Vous êtes retourné.es à Marbourg à la mi-novembre, à quelle occasion ?

Khalo : Nous sommes reparti.es en Allemagne à l’occasion du premier festival queer organisé à Marbourg, pour lequel nous avons été convié.es à nous produire en tant qu’artistes drag. En voyant que le public était au rendez-vous à notre premier show, la ville de Marbourg s’est rendu compte qu’un large public était réceptif à l’art queer, et c’est sans doute cela qui a en partie motivé l’organisation de ce nouveau festival.

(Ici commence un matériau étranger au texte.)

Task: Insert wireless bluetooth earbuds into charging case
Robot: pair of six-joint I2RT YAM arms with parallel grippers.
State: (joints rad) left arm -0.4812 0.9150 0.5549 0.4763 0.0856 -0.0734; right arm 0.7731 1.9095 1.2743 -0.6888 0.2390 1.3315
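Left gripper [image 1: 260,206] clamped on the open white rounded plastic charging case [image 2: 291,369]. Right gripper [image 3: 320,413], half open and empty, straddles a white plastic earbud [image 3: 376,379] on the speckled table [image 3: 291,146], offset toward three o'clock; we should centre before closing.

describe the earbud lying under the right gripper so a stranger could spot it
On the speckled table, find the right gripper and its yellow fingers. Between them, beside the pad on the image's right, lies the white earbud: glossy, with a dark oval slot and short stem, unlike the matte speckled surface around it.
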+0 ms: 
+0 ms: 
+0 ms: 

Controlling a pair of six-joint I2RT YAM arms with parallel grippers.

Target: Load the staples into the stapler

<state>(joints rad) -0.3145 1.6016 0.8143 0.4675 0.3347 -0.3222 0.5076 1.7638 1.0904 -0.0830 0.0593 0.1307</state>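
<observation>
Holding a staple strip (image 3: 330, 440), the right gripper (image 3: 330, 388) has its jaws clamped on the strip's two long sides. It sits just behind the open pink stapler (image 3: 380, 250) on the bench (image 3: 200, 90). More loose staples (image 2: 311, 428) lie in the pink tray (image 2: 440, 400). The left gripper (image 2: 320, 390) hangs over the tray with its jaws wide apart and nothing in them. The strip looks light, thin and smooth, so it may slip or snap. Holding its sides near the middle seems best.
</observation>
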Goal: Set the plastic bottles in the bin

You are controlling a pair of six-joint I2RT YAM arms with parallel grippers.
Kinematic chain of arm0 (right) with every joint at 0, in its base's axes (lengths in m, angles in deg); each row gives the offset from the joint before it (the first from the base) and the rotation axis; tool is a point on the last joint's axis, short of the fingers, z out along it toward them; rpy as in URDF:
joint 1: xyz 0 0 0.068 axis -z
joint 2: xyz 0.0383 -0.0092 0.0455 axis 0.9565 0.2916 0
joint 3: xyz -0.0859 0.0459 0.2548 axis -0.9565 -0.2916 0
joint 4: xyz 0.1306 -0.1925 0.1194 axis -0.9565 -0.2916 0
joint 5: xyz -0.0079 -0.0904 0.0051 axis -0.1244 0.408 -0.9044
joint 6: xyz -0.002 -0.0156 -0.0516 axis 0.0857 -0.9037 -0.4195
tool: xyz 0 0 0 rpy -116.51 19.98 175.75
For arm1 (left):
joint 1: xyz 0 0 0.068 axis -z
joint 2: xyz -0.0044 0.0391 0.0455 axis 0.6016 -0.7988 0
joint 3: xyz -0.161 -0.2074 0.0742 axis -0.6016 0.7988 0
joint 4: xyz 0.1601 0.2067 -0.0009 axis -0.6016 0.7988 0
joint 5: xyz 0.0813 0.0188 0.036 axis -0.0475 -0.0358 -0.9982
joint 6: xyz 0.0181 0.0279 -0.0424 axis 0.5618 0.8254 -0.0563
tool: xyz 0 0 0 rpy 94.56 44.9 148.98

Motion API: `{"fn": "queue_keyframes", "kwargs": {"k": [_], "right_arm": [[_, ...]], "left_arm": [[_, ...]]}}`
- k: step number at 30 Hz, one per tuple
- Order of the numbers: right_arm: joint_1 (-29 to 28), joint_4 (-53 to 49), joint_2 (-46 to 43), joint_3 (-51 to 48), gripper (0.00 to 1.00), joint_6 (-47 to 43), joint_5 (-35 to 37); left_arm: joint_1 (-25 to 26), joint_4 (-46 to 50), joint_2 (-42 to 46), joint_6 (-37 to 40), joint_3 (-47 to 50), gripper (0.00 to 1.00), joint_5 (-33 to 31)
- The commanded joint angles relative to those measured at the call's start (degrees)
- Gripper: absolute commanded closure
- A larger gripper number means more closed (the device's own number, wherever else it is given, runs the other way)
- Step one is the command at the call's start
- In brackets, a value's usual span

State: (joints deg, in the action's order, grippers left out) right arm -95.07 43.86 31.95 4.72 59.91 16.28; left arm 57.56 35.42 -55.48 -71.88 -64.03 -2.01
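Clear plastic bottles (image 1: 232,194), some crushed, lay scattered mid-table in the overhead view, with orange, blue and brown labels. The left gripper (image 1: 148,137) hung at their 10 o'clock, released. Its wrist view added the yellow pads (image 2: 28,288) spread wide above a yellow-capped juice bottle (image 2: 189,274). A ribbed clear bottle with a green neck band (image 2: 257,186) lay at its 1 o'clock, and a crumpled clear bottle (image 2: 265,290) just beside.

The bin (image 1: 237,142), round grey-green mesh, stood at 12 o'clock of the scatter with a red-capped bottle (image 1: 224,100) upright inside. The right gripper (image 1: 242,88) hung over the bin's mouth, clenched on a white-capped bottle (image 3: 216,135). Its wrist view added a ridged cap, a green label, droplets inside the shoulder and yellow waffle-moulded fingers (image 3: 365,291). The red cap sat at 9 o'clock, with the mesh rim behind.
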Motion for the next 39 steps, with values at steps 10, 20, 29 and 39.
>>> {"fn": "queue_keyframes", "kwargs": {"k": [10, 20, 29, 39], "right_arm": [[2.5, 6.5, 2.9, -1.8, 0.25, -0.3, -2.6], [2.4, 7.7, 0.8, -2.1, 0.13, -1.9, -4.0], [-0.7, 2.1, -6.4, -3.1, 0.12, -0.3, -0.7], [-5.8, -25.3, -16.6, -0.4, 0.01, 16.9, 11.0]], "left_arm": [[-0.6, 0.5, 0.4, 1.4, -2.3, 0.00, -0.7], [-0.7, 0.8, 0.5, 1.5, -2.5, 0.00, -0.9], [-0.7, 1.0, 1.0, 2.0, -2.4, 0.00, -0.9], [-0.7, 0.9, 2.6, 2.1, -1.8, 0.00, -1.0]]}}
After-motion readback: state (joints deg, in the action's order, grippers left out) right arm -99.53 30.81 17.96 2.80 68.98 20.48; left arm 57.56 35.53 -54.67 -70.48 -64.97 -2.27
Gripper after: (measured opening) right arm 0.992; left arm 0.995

Luna Light : Effectivement, nous créons un lien qui va au-delà de la signature d’un traité accompagné d’élu.es, on « vit » vraiment ce jumelage en renforçant les liens entre les villes. C’est très gratifiant de voir les effets concrets de notre voyage, qui représente au final bien plus qu’un road-trip. Nous avons déjà reçu une invitation pour effectuer une nouvelle performance à l’occasion des 800 ans de la ville, l’année prochaine.


Note : Cet article utilise parfois l’écriture inclusive, parfois non. Luna Sangre se reconnaît dans une alternance des pronoms il, elle et iel, Luna Light a préféré être genré au masculin le temps de l’interview et, enfin, Khalo n’a pas spécifié de préférence – raison pour laquelle les pronoms utilisés varient.